Unless and until the total assessed valuation of the taxable
property in a redevelopment project exceeds the total assessed value
of the taxable property in that project as shown by the last
equalized assessment roll referred to in subdivision (a), all of the
taxes levied and collected upon the taxable property in the
redevelopment project by or for the noneducational taxing agencies
shall be paid to the respective noneducational taxing agencies. When
the loans, advances, and indebtedness, if any, and interest thereon,
have been paid, all moneys thereafter received from taxes upon the
taxable property in the redevelopment project by or for the
noneducational taxing agencies shall be paid to the respective
noneducational taxing agencies as taxes on all other property are
paid.
   (c) That portion of the taxes in excess of the amount identified
in subdivision (a) which are attributable to a tax rate levied by a
noneducational taxing agency for the purpose of producing revenues in
an amount sufficient to make annual repayments of the principal of,
and the interest on, any bonded indebtedness for the acquisition or
improvement of real property shall be allocated to, and when
collected shall be paid into, the fund of that noneducational taxing
agency. This subdivision shall only apply to taxes levied to repay
bonded indebtedness approved by the voters of the noneducational
taxing agency.
   (d) It is the intent of the Legislature in enacting this section
and the amendments to Section 33670 made by the act adding this
section to prohibit the use of Section 33670 to finance community
redevelopment pursuant to any redevelopment plan or plan amendment to
add territory that is adopted on or after January 1, 2012. It is the
intent of the Legislature that this section provide an alternate
method for financing community redevelopment, within the meaning of
Section 16 of Article XVI of the California Constitution, for
redevelopment plans and plan amendments adopted on or after January
1, 2012, that exclude property taxes levied by or for school
districts, community college districts, or county offices of
education. Except as specifically provided in this article in regard
to plan amendments that add additional territory to an existing
redevelopment plan, it is not the intent of the Legislature that this
article limit or otherwise apply to the financing of community
redevelopment pursuant to a redevelopment plan adopted prior to
January 1, 2012.
   33679.4.  Notwithstanding any other law, for purposes of any
redevelopment plan or plan amendment subject to this article:
   (a) A reference in this part to Section 33670 shall be construed
to be a reference to Section 33679.3.
   (b) Sections 33328.1, 33360.5, 33607.5, and 33676 shall not apply.

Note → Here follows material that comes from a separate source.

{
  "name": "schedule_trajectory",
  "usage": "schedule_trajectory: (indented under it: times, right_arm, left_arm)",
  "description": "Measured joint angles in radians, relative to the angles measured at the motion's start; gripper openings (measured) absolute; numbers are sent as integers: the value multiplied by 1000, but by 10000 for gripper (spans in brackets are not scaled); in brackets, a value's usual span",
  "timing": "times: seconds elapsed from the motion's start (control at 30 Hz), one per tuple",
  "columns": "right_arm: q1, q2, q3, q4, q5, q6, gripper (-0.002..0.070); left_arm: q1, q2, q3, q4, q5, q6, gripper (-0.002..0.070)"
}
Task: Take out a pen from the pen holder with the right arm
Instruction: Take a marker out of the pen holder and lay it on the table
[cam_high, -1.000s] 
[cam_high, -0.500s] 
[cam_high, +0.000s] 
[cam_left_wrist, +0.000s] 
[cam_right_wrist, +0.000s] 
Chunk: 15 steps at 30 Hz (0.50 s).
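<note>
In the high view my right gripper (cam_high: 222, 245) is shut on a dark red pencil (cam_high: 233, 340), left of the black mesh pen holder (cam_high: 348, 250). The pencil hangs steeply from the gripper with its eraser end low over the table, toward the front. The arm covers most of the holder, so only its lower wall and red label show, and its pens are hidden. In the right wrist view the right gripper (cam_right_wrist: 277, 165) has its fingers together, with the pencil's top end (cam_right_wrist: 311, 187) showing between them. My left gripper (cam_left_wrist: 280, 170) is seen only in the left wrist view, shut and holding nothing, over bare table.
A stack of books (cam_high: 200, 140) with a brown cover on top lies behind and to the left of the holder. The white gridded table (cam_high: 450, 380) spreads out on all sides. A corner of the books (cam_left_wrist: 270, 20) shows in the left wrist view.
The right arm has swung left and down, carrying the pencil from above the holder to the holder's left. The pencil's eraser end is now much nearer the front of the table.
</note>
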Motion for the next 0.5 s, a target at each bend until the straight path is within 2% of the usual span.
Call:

   33679.5.  (a) Upon the written request of a redevelopment agency
for the purpose of assisting the agency, the county auditor or other
officer responsible for allocation of tax revenues pursuant to
Section 33679.3 shall prepare a statement each fiscal year for each
redevelopment project area and each area added to a redevelopment
project area by amendment, which provides for all the following:
   (1) The total taxable assessed value of secured, unsecured, and
state-assessed railroad and nonoperating, nonunitary property.
   (2) The total taxable assessed value used by the county auditor to
determine the division of taxes required by subdivision (a) of
Section 33679.3.
   (3) The total taxable assessed value used by the county auditor to
determine the division of taxes required by subdivision (b) of
Section 33679.3.
   (4) The estimated amount of taxes calculated pursuant to
subdivision (b) of Section 33679.3, as adjusted by subdivision (c) of
Section 33679.3 and subdivision (a) of Section 33679.6. The
statement shall specify the gross amount of tax-increment revenue
allocated to the agency and any payments to other noneducational
taxing entities that are deducted from the gross amount allocated.

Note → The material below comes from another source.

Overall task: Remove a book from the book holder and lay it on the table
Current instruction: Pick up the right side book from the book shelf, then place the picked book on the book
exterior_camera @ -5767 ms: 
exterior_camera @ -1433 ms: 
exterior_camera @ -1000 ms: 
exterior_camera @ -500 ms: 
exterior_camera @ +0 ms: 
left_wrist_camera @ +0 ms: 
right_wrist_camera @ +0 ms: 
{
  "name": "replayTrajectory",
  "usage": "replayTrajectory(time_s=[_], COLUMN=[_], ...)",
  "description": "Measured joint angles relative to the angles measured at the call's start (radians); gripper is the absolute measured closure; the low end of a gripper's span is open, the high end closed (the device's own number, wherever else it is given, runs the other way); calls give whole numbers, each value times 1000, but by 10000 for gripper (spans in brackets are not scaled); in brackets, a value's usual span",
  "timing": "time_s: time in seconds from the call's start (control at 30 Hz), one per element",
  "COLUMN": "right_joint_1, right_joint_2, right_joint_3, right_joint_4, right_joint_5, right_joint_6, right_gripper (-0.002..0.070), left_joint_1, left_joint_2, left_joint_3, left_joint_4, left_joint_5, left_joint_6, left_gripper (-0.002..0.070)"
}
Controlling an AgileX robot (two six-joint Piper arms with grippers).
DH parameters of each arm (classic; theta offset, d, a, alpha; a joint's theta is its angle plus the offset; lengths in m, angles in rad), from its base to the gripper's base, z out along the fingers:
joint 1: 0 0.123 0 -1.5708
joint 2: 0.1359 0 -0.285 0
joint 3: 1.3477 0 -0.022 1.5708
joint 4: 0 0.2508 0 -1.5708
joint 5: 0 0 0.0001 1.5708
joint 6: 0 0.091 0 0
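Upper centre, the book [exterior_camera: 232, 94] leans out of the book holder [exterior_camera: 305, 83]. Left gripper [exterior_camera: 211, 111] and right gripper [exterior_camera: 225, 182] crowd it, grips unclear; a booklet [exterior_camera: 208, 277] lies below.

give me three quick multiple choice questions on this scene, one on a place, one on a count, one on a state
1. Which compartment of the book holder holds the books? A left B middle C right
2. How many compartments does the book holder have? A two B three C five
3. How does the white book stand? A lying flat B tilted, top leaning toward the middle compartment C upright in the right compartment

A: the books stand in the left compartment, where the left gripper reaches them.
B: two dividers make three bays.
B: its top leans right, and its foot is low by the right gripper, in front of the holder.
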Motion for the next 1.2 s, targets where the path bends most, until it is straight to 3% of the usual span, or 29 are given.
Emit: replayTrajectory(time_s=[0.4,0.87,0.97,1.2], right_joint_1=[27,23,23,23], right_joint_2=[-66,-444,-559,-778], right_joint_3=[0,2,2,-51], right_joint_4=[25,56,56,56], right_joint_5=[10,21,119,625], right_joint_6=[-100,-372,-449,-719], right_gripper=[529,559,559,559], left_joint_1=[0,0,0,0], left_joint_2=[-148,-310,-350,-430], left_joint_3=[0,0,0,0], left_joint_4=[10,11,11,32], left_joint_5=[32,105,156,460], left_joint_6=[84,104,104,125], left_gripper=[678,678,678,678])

   (5) The estimated amount of taxes to be allocated pursuant to
subdivisions (c) and (d) of Section 100 of the Revenue and Taxation
Code.
   (b) If requested to provide a statement pursuant to subdivision
(a), the county auditor shall deliver each statement to the
respective redevelopment agencies receiving property tax revenue on
or before November 30 of each year.
   (c) (1) Upon the request of a redevelopment agency pursuant to
subdivision (a), and concurrently with the disbursement of those
property tax revenues, the county auditor shall prepare a statement
which provides the amount of disbursement made pursuant to all of the
following:
   (A) Section 33679.3.
   (B) Section 100 of the Revenue and Taxation Code.

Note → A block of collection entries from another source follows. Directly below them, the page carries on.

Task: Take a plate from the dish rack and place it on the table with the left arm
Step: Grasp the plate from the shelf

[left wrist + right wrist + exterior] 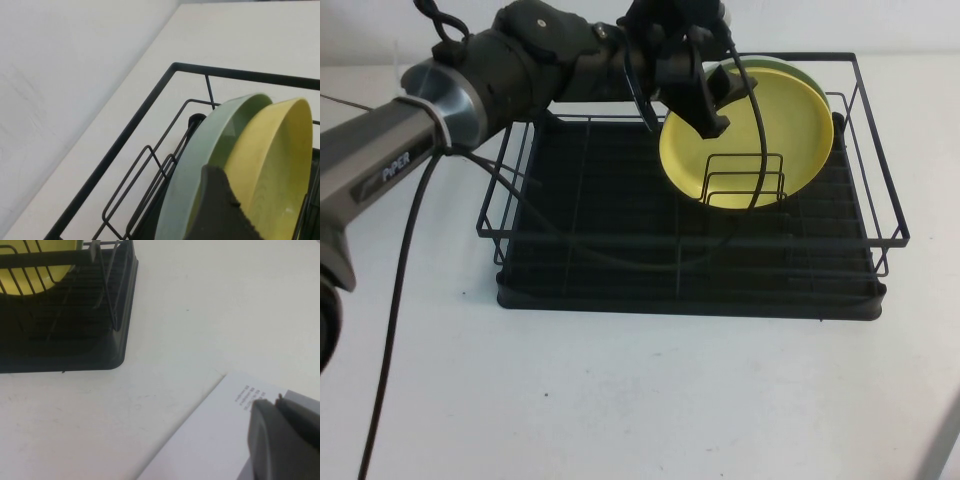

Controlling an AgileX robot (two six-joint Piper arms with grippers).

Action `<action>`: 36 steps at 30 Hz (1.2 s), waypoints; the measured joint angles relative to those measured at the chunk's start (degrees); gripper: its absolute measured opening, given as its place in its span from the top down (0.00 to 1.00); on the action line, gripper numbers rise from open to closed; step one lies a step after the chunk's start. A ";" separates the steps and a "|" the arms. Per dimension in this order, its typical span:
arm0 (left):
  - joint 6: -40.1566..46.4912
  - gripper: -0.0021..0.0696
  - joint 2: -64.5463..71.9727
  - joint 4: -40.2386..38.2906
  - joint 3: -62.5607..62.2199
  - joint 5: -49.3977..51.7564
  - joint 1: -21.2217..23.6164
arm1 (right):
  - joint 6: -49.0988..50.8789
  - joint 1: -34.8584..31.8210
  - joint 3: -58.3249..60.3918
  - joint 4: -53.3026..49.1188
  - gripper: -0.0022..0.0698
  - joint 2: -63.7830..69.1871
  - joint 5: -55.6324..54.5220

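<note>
Left hand (705, 95) at upright plate (760, 140) rim; right hand (280, 440) parked.

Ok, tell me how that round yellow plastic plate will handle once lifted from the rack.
Round yellow plastic plate: probably stiff and light. Its smooth rim may slip in the left gripper. Leaning on the mint-green plate, it may drag that. Right gripper stays over the white table.
</note>
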 joint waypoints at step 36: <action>4.20 0.85 4.33 -2.26 -3.40 -3.37 -0.08 | 0.00 0.00 0.00 0.00 1.00 0.00 0.00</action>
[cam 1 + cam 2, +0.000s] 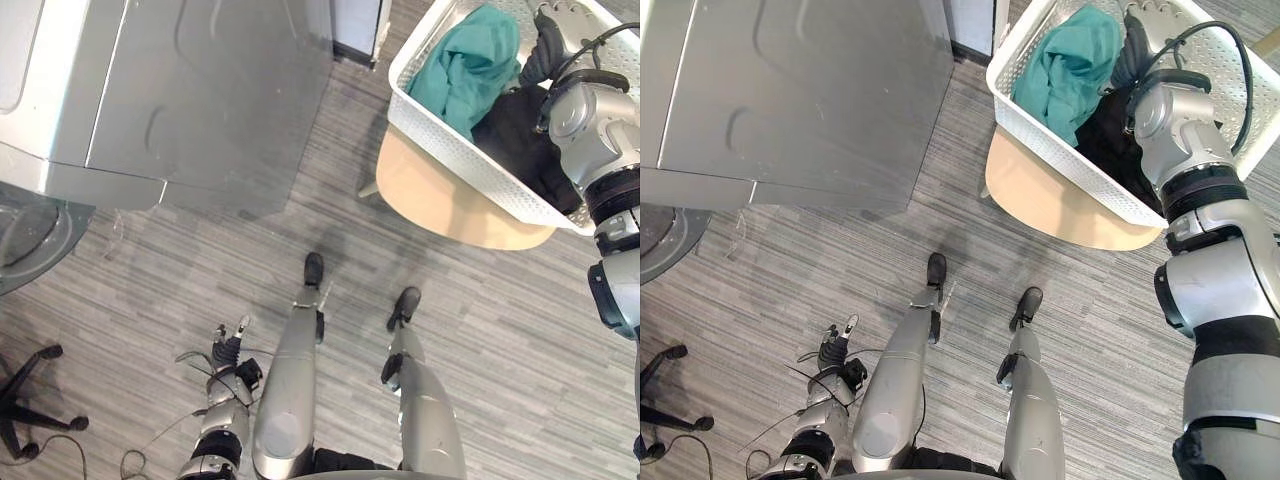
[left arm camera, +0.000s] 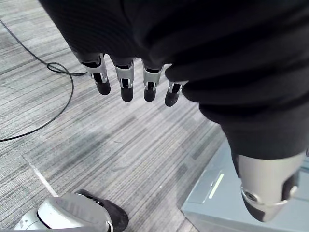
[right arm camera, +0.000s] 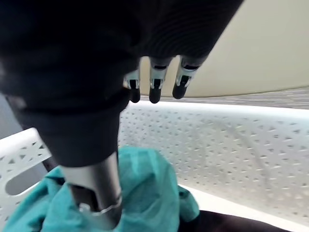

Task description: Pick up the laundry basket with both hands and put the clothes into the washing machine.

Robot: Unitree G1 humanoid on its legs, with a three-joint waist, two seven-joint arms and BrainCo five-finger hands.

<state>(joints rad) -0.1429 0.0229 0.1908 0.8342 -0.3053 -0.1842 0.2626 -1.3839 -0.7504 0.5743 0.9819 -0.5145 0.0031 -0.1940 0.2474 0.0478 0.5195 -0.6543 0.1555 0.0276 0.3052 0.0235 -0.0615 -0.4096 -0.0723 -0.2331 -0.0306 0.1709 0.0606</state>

   (C) Supplemental property tax revenues allocated pursuant to
Sections 75 to 75.80 of the Revenue and Taxation Code, inclusive.
   (2) The statement provided pursuant to this subdivision shall also
include corrections, updates, or adjustments, if any, to the
property tax revenue amounts and taxable assessed values reported
pursuant to subdivision (a) of Section 33679.3.
   (d) The county auditor shall also provide to a redevelopment
agency, no later than 30 days after the receipt of a written request
from that agency, information or clarification with respect to any
statement issued pursuant to this section.
   (e) If any redevelopment agency requests a statement or
information pursuant to this section, the agency shall reimburse the
county auditor for all actual and reasonable costs incurred.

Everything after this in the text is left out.